## Problem details
In the listing below, find the line containing "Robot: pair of" and the line containing "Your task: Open", then copy exactly everything from the first through the second, except the pictures.

## Supplied data
--------------------

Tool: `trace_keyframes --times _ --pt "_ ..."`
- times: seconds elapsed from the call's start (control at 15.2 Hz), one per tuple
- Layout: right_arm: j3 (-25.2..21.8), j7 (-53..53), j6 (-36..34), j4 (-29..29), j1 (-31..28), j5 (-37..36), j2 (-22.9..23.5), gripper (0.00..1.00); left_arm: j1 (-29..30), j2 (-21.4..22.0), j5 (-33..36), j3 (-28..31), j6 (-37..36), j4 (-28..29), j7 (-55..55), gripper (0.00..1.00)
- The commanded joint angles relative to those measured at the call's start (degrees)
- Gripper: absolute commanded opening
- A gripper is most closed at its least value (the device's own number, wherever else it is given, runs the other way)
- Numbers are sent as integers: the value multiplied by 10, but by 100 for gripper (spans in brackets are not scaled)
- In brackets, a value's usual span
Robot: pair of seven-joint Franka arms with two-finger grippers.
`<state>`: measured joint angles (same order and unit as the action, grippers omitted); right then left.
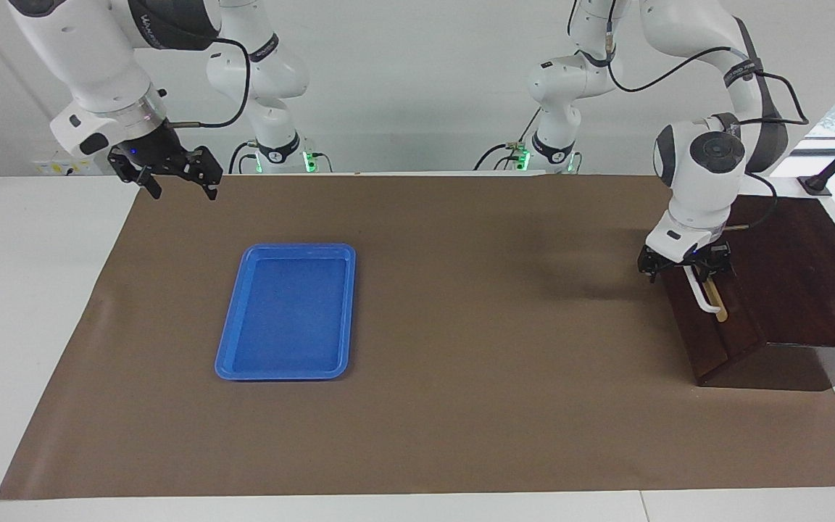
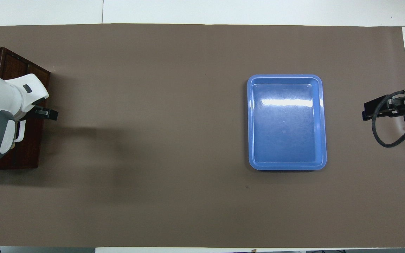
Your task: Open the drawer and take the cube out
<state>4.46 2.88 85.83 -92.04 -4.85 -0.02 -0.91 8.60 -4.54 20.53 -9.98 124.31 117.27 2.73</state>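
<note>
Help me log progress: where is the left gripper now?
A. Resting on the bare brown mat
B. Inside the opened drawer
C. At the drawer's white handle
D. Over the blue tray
C: the left gripper sits open at the white handle of the shut drawer.

The drawer (image 1: 715,326) sits closed in its box (image 1: 802,275) at the left arm's end of the table (image 1: 26,290). The tray (image 1: 285,312) lies flat on the mat (image 1: 461,362), well apart from the box, toward the right arm's end.
</note>
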Motion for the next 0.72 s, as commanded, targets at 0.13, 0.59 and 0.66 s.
trace_keyframes --times 0.13,0.59,0.66 --pt "-1 -2 11 -7 -2 2 -7 100 5 1 16 0 22 14 4 100" --pt "0 -3 11 -6 -2 3 -6 100 5 -10 16 0 38 15 3 100" --pt "0 -3 11 -6 -2 3 -6 100 6 -12 16 0 41 15 3 100"
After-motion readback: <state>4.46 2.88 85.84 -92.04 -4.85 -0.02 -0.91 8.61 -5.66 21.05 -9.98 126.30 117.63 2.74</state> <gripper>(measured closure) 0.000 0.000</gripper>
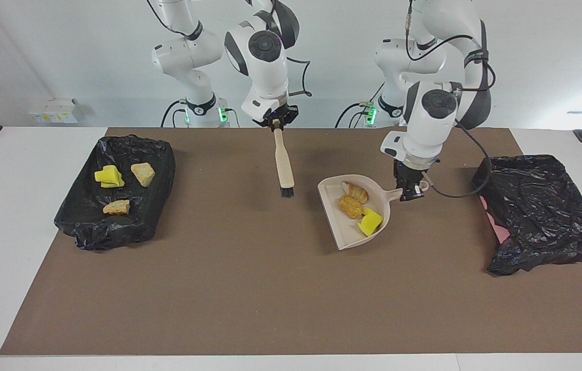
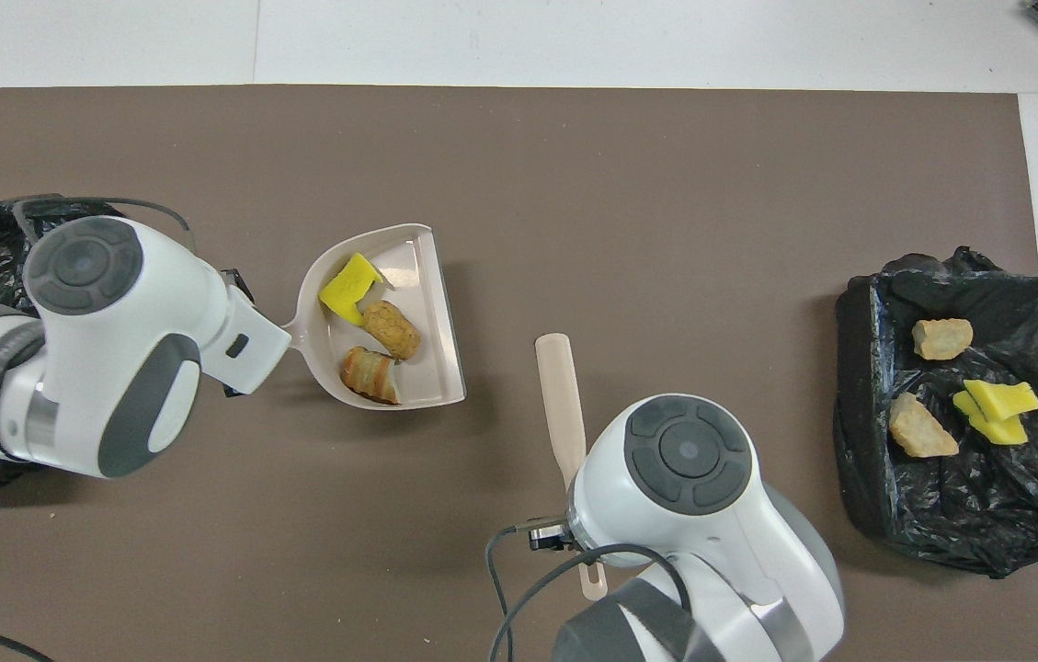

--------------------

## Solved problem
Robot: pair of seven-joint Franka arms with two-finger grippers.
`<state>`: measured joint angles (same order and unit as the action, grippers omitted); right then left.
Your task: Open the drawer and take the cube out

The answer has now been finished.